J’ai fait des progrès en tant qu’être humain
Canicule : elle pourrait durer jusqu’en septembre. Selon l’éminent météorologue G.M., l’importance inhabituelle des pluies depuis la fin du mois de juin sur l’Afrique subsaharienne entraîne une diminution des précipitations et une augmentation de la chaleur sur les côtes européennes de la Méditerranée.
Le Monde, Samedi 9 août 2003

À partir de ce jour, une forme de stupeur hébétée s’empara de la France. L’air brûlant qui se répandait dans tout le pays entrait dans les poumons des hommes et les faisait suffoquer. Peu habitués à cette douleur lancinante, étouffant dans l’étuve des villes, les humains se réfugièrent dans les piscines, et le gouvernement, à travers la voix paternaliste de son Premier ministre, suggéra qu’il serait dorénavant préférable, par civisme, d’utiliser non plus la voiture mais les transports en commun.

Devant les piscines municipales et privées, des files interminables de citoyens exaspérés se formèrent. L’attente durait plusieurs heures : il arrivait qu’on évacue ceux qui s’évanouissaient sous le soleil. Le malaise grandit : jour après jour, des clameurs fusaient de part et d’autre des groupes de gens amassés et ces clameurs roulaient, grondaient, s’amplifiaient jusqu’à retentir comme un grognement uniforme de protestation.
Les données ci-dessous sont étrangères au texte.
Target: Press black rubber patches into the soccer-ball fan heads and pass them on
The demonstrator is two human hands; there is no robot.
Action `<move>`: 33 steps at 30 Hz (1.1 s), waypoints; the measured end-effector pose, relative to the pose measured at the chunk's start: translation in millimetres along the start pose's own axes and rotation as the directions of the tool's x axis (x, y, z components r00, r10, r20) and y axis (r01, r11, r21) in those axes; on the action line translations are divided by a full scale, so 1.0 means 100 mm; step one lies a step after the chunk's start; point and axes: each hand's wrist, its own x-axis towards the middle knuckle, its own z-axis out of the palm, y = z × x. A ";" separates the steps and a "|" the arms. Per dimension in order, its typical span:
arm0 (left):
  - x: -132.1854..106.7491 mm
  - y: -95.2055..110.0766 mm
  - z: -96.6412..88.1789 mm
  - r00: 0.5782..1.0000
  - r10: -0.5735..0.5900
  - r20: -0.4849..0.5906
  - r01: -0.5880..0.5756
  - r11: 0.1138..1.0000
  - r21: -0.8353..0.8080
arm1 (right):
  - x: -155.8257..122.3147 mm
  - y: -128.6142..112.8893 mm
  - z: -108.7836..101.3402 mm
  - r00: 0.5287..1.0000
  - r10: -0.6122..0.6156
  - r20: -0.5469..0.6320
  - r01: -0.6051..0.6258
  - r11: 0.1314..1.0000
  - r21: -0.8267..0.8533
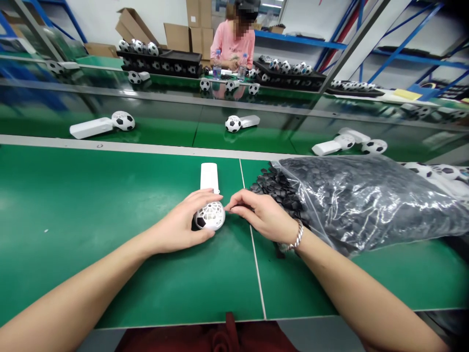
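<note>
My left hand (pixel 185 222) curls around the side of a white soccer-ball unit with a flat handle (pixel 209 177), thumb at its near edge and fingers over its top. The unit lies on the green table, handle pointing away from me. Its round head has an open white lattice, with a black patch at the lower left. Just right of the head, my right hand (pixel 252 208) pinches thumb and forefinger together at its rim; anything between the fingertips is too small to make out. Beside that hand, loose black pieces (pixel 276 188) spill from a clear plastic bag (pixel 373 205).
Beyond the table's pale edge strip (pixel 164 149), a green conveyor carries similar units, including one at left (pixel 95 127) and one mid-belt (pixel 234 123). More balls (pixel 443 173) lie behind the bag. Across the line sits a person in pink (pixel 234 44) between black trays (pixel 161 63) of balls.
</note>
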 end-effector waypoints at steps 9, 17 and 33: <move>-0.04 -0.06 0.07 0.998 0.025 -0.059 -0.022 0.999 0.046 | -0.02 -0.08 0.05 0.983 -0.004 -0.182 -0.003 0.999 -0.038; -0.04 -0.24 0.26 0.959 0.056 -0.277 -0.052 0.998 0.020 | 0.00 -0.09 0.10 0.991 0.057 -0.117 -0.039 0.987 0.158; 0.01 0.05 0.14 0.990 -0.045 -0.135 0.032 0.995 -0.097 | 0.02 -0.01 0.18 0.999 -0.012 -0.037 0.020 0.975 0.222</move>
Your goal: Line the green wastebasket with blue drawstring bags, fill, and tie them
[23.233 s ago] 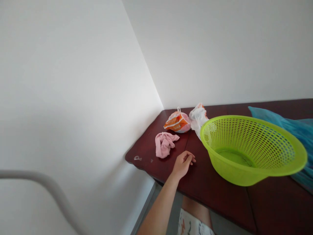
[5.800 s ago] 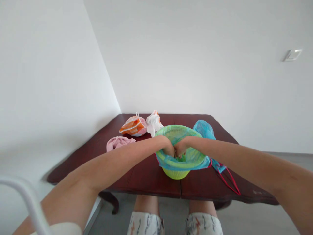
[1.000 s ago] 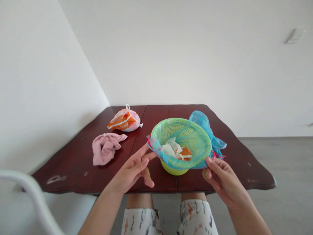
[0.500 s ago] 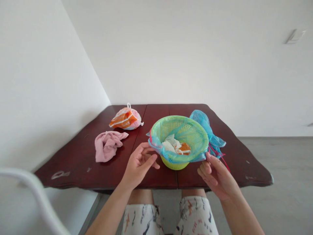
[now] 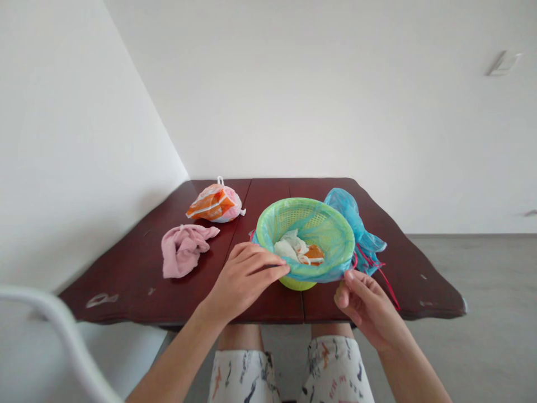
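A green plastic basket with mesh sides stands on the table, lined with a translucent blue drawstring garbage bag folded over its rim. Inside lie crumpled white and orange plastic scraps. At the front left of the rim, my left hand has its fingers and thumb together on the bag's edge. My right hand pinches the bag's edge at the front right, thumb against fingers. Behind the basket's right side rests another bunched blue plastic bag. A red drawstring trails over the table nearby.
On the left of the dark red wooden table lie a crumpled pink cloth and a tied orange-and-white plastic bag. White walls border the table's back and left. A blurred white tube crosses the lower left.
My left hand has moved right along the front rim and closed on the bag's edge. My right hand has shifted slightly left and down, still pinching the bag.
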The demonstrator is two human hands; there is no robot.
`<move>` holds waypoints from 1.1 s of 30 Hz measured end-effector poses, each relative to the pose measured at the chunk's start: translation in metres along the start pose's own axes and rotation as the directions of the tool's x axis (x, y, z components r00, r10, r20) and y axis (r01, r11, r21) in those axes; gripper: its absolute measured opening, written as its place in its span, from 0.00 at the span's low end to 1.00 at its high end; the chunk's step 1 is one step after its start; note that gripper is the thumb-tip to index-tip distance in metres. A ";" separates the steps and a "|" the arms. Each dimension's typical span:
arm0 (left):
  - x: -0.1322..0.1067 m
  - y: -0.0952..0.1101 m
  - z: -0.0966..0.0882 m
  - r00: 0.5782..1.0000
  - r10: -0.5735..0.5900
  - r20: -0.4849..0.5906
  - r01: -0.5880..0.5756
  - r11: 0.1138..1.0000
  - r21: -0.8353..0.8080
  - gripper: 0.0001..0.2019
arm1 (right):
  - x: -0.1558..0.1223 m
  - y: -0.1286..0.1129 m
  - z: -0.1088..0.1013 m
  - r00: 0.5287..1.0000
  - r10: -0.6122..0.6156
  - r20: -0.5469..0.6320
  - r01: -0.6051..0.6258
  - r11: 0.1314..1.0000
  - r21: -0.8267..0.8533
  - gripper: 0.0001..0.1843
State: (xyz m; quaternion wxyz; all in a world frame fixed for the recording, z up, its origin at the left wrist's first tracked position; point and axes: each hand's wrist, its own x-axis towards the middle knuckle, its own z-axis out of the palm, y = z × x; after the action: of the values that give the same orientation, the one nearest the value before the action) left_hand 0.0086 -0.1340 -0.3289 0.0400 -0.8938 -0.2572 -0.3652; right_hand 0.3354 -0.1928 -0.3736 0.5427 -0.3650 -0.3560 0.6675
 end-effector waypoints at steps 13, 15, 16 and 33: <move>0.031 -0.018 -0.013 0.985 -0.125 0.119 0.139 0.983 -0.120 0.15 | 0.009 -0.012 0.008 0.996 -0.063 -0.070 0.071 0.990 0.120 0.33; 0.027 -0.029 -0.018 0.982 -0.104 0.155 0.114 0.992 -0.052 0.24 | 0.013 -0.024 0.001 0.995 -0.066 -0.069 0.074 0.991 0.113 0.34; 0.024 -0.036 -0.021 0.982 -0.107 0.156 0.112 0.994 -0.020 0.22 | 0.015 -0.029 -0.005 0.995 -0.067 -0.068 0.074 0.992 0.102 0.33; 0.018 -0.118 -0.003 0.863 -0.470 0.182 0.500 0.751 -0.430 0.20 | 0.108 -0.082 -0.084 0.989 -0.029 -0.144 -0.054 0.841 -0.538 0.46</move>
State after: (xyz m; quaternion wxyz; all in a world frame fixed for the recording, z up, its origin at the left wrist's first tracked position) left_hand -0.0397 -0.0249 -0.3285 -0.2788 -0.7902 -0.3864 -0.3854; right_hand 0.4310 -0.0670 -0.3535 0.4382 -0.5533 -0.4863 0.5152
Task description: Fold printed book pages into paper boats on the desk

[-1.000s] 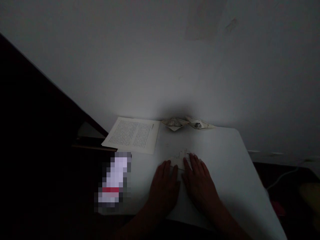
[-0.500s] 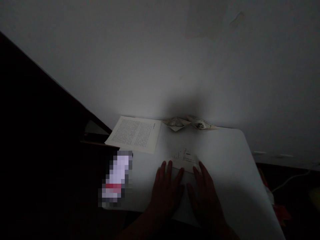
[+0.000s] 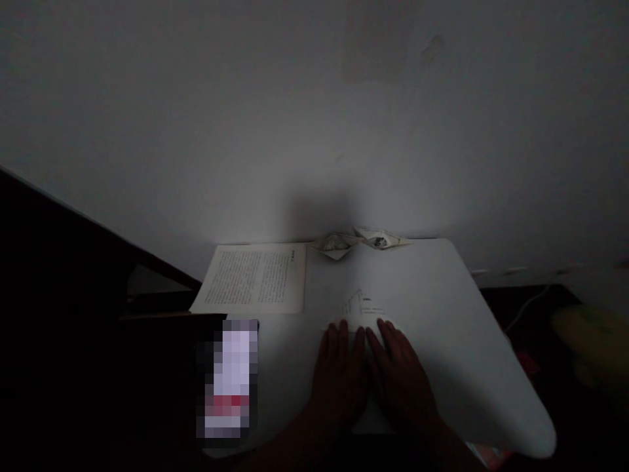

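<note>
In a dim room, a person's two bare hands work over a white table (image 3: 457,354) set against a pale wall (image 3: 246,131). A small piece of folded, printed paper (image 3: 364,308) lies flat near the table's middle, its peak pointing toward the wall and its near edge partly hidden under the fingers. The left hand (image 3: 340,373) and the right hand (image 3: 400,370) rest palm down side by side, fingers stretched out and fairly close together, fingertips on the paper's near edge; neither grasps anything. The step in hand appears to be pressing a fold flat along that edge. The next move would seem to call for steady, even pressure, then a fingertip under a layer. Beyond, by the wall, sit two folded-paper boat shapes, a left one (image 3: 335,245) and a right one (image 3: 383,241), beside printed sheets (image 3: 250,278). A pixelated bright rectangle (image 3: 232,373) lies at the table's left edge.
</note>
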The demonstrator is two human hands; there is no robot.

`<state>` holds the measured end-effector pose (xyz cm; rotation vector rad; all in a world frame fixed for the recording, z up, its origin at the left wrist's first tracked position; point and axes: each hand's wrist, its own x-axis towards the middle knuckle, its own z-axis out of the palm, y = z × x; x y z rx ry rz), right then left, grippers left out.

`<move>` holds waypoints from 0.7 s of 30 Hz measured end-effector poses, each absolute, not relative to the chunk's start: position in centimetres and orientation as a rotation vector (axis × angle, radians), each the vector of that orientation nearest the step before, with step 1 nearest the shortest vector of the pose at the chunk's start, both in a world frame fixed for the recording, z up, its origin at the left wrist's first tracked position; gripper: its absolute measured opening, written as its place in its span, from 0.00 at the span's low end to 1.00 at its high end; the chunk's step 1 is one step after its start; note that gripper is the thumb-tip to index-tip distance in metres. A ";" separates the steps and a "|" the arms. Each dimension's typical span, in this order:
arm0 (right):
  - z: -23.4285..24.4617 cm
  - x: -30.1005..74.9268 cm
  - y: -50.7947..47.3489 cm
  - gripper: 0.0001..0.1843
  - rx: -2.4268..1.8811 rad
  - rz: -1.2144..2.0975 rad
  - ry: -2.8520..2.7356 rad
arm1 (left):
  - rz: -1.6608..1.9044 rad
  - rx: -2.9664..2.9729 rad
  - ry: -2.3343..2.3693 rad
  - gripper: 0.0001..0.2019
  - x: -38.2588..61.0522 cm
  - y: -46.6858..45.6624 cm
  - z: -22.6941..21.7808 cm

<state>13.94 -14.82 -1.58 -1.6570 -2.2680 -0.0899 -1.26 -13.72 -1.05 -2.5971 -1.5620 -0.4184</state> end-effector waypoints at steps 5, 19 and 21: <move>-0.7 13.7 -14.0 0.20 -1.742 -0.025 -2.235 | -0.413 -2.664 -1.593 0.29 -1.7 -13.4 -0.5; -0.2 14.0 -12.5 0.16 -1.789 -0.023 -2.287 | -0.426 -2.660 -1.671 0.35 -1.4 -12.3 -0.1; -0.1 14.1 -12.3 0.14 -1.805 -0.001 -2.287 | -0.403 -2.658 -1.672 0.36 -1.3 -12.1 -0.1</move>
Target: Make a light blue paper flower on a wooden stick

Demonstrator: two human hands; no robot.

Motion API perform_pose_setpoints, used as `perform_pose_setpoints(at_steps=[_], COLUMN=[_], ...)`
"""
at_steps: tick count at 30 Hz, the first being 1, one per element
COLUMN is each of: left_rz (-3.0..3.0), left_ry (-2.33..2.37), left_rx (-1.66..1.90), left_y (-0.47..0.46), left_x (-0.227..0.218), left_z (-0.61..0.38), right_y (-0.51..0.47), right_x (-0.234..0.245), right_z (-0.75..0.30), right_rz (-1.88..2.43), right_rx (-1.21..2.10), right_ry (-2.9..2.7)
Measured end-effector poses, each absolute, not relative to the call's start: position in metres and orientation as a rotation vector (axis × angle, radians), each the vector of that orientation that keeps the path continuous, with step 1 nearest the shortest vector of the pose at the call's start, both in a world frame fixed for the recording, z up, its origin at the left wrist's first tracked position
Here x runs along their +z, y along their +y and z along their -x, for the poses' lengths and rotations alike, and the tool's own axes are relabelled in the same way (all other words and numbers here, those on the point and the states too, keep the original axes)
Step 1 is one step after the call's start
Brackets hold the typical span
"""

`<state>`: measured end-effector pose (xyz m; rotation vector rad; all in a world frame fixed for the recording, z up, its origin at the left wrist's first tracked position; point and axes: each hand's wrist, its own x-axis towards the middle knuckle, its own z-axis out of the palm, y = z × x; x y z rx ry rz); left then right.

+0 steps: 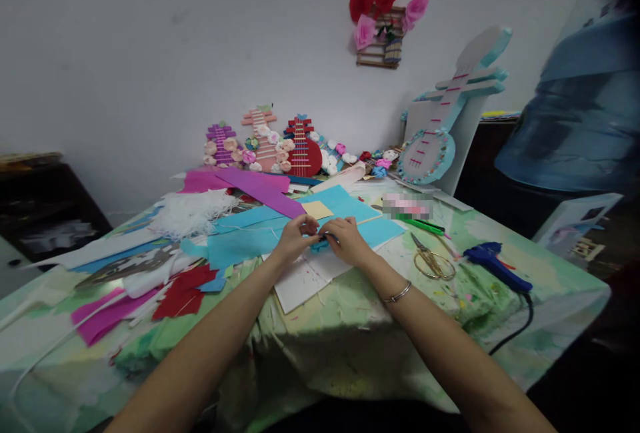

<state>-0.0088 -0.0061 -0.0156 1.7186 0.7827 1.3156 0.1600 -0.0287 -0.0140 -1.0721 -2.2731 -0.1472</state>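
Observation:
My left hand (296, 236) and my right hand (346, 239) meet over the middle of the table, fingers pinched together on a small blue felt piece (320, 244). The piece sits just above a white sheet (300, 283) and large blue felt sheets (240, 236). A thin bracelet (397, 295) circles my right wrist. Most of the small piece is hidden by my fingers.
Gold scissors (433, 261), a blue glue gun (495, 265) with its black cord, and a green pen (423, 224) lie to the right. Red (183, 289), pink (107, 316) and purple felt (260, 189) lie left. Felt guitars (300, 149) and a large one (443, 133) stand at the wall.

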Motion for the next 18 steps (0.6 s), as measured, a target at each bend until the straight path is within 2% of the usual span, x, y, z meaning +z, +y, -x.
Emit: perform_pose_setpoints(at_steps=[18], left_rz=[-1.64], left_ry=[0.851], left_rx=[1.312], left_y=[-0.0013], left_x=[-0.0178], left_z=[0.011], right_y=[-0.0327], right_x=[-0.0096], right_z=[-0.1582], right_rz=[1.078], right_rx=[-0.154], right_ry=[-2.33])
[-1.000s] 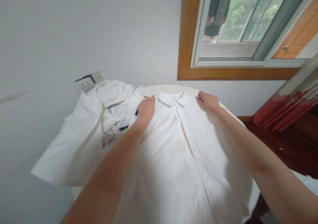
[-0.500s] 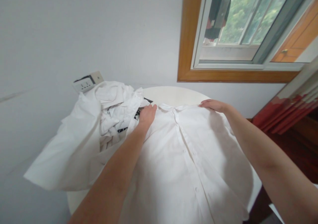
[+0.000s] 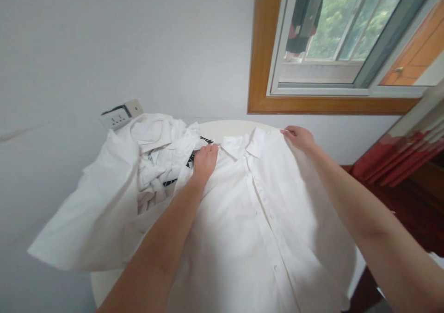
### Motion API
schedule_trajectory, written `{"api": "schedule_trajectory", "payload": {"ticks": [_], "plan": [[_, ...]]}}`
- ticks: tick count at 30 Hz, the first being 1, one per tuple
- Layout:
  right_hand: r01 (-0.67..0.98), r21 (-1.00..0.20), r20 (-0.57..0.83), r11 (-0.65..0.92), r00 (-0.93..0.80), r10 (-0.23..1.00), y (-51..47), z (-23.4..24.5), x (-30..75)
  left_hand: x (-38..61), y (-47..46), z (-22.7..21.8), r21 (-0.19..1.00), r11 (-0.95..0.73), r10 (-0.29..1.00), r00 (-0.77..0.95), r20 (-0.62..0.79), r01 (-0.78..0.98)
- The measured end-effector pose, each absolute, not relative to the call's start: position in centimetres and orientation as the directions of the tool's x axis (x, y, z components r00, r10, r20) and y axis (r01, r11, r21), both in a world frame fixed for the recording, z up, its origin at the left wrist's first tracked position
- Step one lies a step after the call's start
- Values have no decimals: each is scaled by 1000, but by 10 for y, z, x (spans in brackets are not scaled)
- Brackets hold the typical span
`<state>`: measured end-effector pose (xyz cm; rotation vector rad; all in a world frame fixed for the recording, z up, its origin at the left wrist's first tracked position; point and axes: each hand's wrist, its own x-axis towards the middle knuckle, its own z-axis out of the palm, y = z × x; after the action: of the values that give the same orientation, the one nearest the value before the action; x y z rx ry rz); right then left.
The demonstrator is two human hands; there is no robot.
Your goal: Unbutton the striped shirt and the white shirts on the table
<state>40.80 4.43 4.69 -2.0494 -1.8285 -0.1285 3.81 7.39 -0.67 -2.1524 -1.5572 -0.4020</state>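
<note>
The view's lower edge crops the shirt (image 3: 236, 229).

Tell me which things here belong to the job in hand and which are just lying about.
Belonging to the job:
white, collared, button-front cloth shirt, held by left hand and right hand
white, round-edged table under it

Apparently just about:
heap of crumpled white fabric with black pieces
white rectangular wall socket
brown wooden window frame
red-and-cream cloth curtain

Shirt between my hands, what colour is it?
The shirt is white, best seen in the head view.
</note>
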Motion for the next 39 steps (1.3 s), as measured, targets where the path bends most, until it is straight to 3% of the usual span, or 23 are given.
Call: {"api": "schedule_trajectory", "payload": {"ticks": [1,3,6,9,12,16,19,24,28,31,34,39], "plan": [[983,-151,426,-106,161,890,41,40,402,39,73,-6,-171,-237,822,291,490,956],[989,-8,486,-147,132,864,34,23,392,39,74,-5,-153,-225,839,271,473,962],[981,158,366,-113,48,929,27,3,386,40,75,-4,-147,-282,864,318,391,948],[970,219,359,-109,24,933,28,4,381,43,72,0,-151,-310,864,344,367,939],[983,168,395,-72,-1,918,29,18,364,52,59,7,-143,-318,840,349,416,937],[1000,-20,209,17,-12,978,25,14,326,69,31,7,-49,-379,814,358,458,924],[996,-92,117,15,-4,993,17,-10,305,77,16,-8,34,-439,824,387,413,898],[993,-115,59,-35,42,997,6,-34,293,69,24,-34,87,-457,881,437,181,885],[992,-101,128,-73,86,988,0,-29,288,63,36,-34,80,-476,873,460,161,876],[999,-3,230,46,-45,972,2,-27,286,62,37,-31,75,-502,860,488,149,861],[982,-18,123,190,-187,975,12,-27,289,62,35,-30,74,-508,855,491,169,858],[983,-104,39,151,-148,988,29,-27,291,62,36,-28,88,-506,859,492,142,858]]}}
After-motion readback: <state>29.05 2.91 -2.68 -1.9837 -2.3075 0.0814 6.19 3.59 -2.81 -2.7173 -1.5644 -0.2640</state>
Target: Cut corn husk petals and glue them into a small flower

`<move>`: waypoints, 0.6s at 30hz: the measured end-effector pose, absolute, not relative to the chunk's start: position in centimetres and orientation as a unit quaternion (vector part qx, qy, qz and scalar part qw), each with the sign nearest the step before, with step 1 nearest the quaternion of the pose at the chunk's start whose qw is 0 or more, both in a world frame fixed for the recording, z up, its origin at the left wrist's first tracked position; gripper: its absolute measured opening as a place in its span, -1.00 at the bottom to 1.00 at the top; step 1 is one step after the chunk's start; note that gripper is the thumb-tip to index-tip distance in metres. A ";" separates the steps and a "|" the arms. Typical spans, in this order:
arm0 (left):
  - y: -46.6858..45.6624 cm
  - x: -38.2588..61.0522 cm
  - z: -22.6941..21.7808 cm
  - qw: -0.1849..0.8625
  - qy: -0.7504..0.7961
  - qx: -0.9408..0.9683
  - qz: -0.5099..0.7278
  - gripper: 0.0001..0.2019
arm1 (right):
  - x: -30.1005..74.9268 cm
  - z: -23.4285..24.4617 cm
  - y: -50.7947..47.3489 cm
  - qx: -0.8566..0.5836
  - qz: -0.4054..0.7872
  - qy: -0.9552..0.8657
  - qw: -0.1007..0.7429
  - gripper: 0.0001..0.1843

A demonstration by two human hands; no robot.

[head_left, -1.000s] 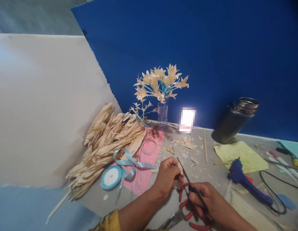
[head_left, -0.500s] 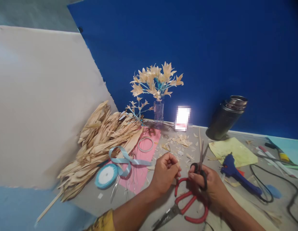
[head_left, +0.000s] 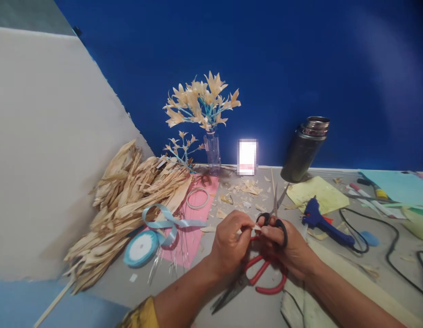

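My left hand pinches a small pale piece of dried husk between thumb and fingertips. Close against it, my right hand has its fingers through the black handles of small scissors, whose blades point away from me and stand apart. The right thumb also seems to touch the husk piece. Below both hands lie larger red-handled scissors, partly hidden by the hands. Scattered husk scraps lie beyond the hands.
Left are a bundle of dried husks, a blue ribbon spool and wires on pink paper. Husk flowers stand in a clear vase. Right are a dark flask, a blue glue gun and its black cord.
My hands have come together, the left fingertips now meeting the right thumb at the husk piece. The whole view has shifted, so the tabletop things appear further left and slightly higher.
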State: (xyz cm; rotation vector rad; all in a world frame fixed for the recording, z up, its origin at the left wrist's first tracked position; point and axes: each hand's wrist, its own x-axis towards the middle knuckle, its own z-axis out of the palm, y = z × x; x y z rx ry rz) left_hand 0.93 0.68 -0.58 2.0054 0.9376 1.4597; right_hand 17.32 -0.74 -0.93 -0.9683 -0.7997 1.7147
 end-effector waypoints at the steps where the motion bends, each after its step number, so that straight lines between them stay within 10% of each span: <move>1: 0.6 1.0 -0.6 0.236 0.328 0.742 0.535 -0.80 | 17.3 -0.9 -0.8 -0.406 0.693 -0.334 0.493 -0.56; 9: 0.7 0.6 0.7 0.650 0.395 0.493 0.423 -0.82 | 18.1 -0.8 -0.8 -0.480 0.596 -0.421 0.486 -0.66; 18: 1.0 1.0 0.3 0.774 0.363 0.354 0.379 -0.65 | 19.1 0.4 0.4 -0.516 0.537 -0.464 0.479 -0.70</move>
Devant certains établissements, la foule amocha les agents de sécurité et la caisse fut prise d’assaut.

Le gouvernement, à travers la voix paternaliste de son Premier ministre, suggéra qu’il serait malheureusement préférable, par souci de sécurité et dans l’intérêt des concitoyens, de fermer jusqu’à nouvel ordre les piscines publiques et privées.

Sueur collée, ruisselante, corset de transpiration poisseuse, vertige, harassement, asphyxie.

On dénombra en quinze jours des centaines de morts accidentelles survenues aux heures de pointe : corps projetés sur les rails, corps électrifiés, corps piétinés, corps écrasés sous les roues des véhicules pris en chasse par la police.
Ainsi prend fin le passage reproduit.